Les Marcheurs gardois ont échangé avec Ismaël Emelien et David Amiel, auteurs du livre Le Progrès ne tombe pas du ciel (*).
Ils sont en quelque sorte les « têtes pensantes » du Macronisme. Ce mardi soir, les Marcheurs nîmois ont rencontré Ismaël Emelien et David Amiel. Les deux ex-conseillers d'Emmanuel Macron qui ont vécu et participé à la victoire de la présidentielle 2017. Au cœur de leur ouvrage, le « progrès » qui - vous l’aurez compris - ne tombe pas du ciel.
« On ne peut pas transformer le pays uniquement par des lois ou des décrets. On a besoin d’avoir des relais, des gens qui agissent sur le terrain, dans toutes les organisations… C’est ce qui nous a le plus manqué ces deux premières années », expose Ismaël Emelien. Une façon d’accompagner le changement, comme le proposait la Grande marche européenne, en 2018.
Le danger d’un parti unique
« On doit commencer par le bas, en donnant plus de pouvoir aux adhérents des partis politiques ou à ceux qui négocient des accords dans les entreprises », poursuit le trentenaire. D’ailleurs en 2017, le passage du "vieux" au "nouveau monde" aurait été impulsé par la base. Une manière de répondre à ceux qui s’inquiètent de la tentative de La République en marche (LREM), d'assécher la Gauche et la Droite, devenant le seul rempart au Rassemblement national.

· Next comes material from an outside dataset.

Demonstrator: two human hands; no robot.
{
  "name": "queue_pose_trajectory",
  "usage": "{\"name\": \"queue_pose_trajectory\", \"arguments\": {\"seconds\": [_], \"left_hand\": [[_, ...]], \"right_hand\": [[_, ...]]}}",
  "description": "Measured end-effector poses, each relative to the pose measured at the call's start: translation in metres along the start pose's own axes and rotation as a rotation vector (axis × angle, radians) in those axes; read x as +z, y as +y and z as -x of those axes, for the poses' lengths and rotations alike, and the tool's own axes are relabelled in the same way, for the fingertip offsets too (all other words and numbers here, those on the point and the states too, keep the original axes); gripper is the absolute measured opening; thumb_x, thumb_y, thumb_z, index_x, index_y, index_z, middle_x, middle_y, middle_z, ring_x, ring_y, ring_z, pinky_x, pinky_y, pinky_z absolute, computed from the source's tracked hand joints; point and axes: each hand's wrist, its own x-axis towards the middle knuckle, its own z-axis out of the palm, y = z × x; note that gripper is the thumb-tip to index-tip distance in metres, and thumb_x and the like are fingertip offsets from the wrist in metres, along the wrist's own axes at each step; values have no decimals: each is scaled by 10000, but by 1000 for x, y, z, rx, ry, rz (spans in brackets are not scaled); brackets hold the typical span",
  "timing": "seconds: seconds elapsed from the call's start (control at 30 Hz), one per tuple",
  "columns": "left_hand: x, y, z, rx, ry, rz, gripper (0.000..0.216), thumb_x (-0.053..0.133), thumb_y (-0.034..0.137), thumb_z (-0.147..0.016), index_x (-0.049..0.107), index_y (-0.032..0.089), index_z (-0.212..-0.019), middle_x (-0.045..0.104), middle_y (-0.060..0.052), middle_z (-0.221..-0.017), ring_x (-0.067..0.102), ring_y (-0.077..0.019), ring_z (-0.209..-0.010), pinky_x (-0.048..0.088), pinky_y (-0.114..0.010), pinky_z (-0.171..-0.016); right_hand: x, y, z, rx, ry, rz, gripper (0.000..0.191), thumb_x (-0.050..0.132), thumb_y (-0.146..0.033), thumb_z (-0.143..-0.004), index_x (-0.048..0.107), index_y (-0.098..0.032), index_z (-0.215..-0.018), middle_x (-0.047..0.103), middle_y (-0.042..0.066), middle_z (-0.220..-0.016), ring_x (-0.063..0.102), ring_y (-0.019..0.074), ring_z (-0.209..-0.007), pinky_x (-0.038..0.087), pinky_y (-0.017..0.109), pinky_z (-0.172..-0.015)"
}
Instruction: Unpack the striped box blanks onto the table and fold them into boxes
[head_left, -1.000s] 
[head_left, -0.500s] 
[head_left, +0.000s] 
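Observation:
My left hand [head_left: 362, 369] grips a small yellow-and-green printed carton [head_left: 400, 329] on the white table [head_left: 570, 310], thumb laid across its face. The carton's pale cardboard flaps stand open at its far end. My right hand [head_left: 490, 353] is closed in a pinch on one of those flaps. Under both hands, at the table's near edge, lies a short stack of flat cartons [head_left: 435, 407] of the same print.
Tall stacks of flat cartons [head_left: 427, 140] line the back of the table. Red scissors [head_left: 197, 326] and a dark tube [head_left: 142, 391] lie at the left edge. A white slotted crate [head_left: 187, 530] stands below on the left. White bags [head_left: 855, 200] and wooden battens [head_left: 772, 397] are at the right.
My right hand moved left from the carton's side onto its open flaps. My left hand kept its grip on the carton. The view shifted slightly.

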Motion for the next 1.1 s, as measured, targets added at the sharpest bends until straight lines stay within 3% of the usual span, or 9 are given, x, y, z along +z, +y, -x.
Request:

Le référent gardois de LREM et ancien socialiste, Jérôme Talon, interroge : « N’est-ce pas risqué d’avoir deux camps ? Puisqu’en cas de défaite, le seul recours serait le Rassemblement national… » David Amiel répondra que « le nationalisme existait bien avant Emmanuel Macron. Ce clivage, on ne le décrète pas. C’est d’ailleurs mal connaître les gens. »
Nouvel échiquier politique
Et d’argumenter : « Les divergences entre la Gauche et la Droite, petit à petit, ont été gommées. Avant la Gauche était contre l’économie de marché et la Droite pour le libéralisme. Or aujourd’hui, l’économie de marché est dans toute la société. » Alors, sur quel échiquier politique nos responsables sont-ils en train de jouer ?
« Les clivages se feront sur les propositions », répond David Amiel. Plus de pragmatisme et moins d’idéologie ? « Les Français ont le sentiment d’être empêchés. On veut s’attaquer à toutes ces barrières pour les lever une par une », martèlent ces hommes de l’ombre qui depuis sont passés à la lumière.